10. Waiver of Rights. No delay or omission by the Company in exercising any right under
this Agreement will operate as a waiver of that or any other right. A waiver or consent given by
the Company on any one occasion will be effective only in that instance and will not be construed
as a bar or waiver of any right on any other occasion.
11. Applicable Law. This Agreement will be interpreted and construed by the laws of the
State of New York, without regard to conflict of laws provisions. You hereby irrevocably submit to
and acknowledge and recognize the jurisdiction of the courts of the State of New York, or, if
appropriate, a federal court within New York (which courts, together with all applicable appellate
courts, for purposes of this agreement, are the only courts of competent jurisdiction), over any
suit, action or other proceeding arising out of, under or in connection with this Agreement or the
subject matter hereof.
12. Entire Agreement/Severability.
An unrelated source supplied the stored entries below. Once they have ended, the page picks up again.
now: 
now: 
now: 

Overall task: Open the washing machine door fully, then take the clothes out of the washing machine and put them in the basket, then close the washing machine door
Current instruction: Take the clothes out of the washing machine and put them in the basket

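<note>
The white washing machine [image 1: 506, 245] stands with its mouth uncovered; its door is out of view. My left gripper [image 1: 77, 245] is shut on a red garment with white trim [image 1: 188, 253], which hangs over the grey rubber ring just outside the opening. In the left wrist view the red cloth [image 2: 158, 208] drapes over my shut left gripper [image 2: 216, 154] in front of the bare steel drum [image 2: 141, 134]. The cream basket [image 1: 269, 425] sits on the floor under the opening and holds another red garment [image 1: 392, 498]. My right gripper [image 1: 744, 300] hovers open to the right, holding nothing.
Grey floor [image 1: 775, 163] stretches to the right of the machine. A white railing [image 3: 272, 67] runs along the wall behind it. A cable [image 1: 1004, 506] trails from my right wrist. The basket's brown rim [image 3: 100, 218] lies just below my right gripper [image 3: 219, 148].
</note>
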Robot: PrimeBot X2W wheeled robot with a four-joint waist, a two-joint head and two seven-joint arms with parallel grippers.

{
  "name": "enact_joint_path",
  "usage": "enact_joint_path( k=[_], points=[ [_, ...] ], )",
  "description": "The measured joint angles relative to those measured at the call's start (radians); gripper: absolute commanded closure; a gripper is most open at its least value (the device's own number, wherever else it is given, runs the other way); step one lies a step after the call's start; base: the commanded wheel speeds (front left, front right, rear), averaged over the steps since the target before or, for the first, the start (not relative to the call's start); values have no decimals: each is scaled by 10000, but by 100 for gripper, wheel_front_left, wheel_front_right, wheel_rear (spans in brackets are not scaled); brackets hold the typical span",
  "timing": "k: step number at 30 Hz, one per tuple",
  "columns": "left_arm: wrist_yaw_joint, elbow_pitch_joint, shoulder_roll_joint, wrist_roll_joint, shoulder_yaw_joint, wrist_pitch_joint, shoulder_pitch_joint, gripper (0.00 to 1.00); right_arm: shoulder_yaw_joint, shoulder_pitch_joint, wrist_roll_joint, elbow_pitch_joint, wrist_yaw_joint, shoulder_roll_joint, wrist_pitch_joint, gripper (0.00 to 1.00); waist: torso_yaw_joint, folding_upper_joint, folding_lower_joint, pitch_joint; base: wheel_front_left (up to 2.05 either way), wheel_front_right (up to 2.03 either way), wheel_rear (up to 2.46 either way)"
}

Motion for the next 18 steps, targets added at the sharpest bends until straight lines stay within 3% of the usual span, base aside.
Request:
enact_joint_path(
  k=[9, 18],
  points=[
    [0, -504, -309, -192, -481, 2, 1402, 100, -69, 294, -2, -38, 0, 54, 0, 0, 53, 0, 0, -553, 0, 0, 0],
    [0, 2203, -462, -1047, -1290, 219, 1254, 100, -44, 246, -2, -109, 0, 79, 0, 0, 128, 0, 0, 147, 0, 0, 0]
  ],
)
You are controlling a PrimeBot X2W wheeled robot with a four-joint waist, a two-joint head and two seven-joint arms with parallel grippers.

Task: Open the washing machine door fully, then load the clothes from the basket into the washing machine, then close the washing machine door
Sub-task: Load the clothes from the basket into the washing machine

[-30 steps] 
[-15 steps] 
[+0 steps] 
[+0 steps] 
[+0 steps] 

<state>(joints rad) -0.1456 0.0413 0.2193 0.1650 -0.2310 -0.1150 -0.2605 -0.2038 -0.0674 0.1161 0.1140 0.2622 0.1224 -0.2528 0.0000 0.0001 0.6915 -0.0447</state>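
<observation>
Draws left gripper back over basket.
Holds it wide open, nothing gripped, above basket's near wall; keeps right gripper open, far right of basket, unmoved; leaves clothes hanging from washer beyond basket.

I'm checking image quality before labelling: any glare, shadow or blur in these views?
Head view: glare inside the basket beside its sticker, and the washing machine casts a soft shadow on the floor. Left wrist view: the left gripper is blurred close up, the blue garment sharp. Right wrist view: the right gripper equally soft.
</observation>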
This Agreement constitutes the sole and complete
understanding and agreement between the parties with respect to the matters set forth herein, and
there are no other agreements or understandings, whether written or oral and whether made
contemporaneously or otherwise (other than any confidentiality and/or non-competition provisions
and related covenants set forth in the Executive Severance Agreement and any agreement granting you
options under the Company’s Options Plans that you executed during your employment with the Company
the terms of which will survive execution of this Agreement). For the avoidance of doubt, nothing
contained herein shall have any effect on your rights and obligations under the Registration Rights
Agreement dated February 4, 2004, as amended. No term, condition, covenant, representation or
acknowledgment contained in this Agreement may be amended unless in writing signed by both parties.
If any section of this Agreement is determined to be void, voidable or unenforceable, it will have
no effect on the remainder of the Agreement which will remain in full force and effect.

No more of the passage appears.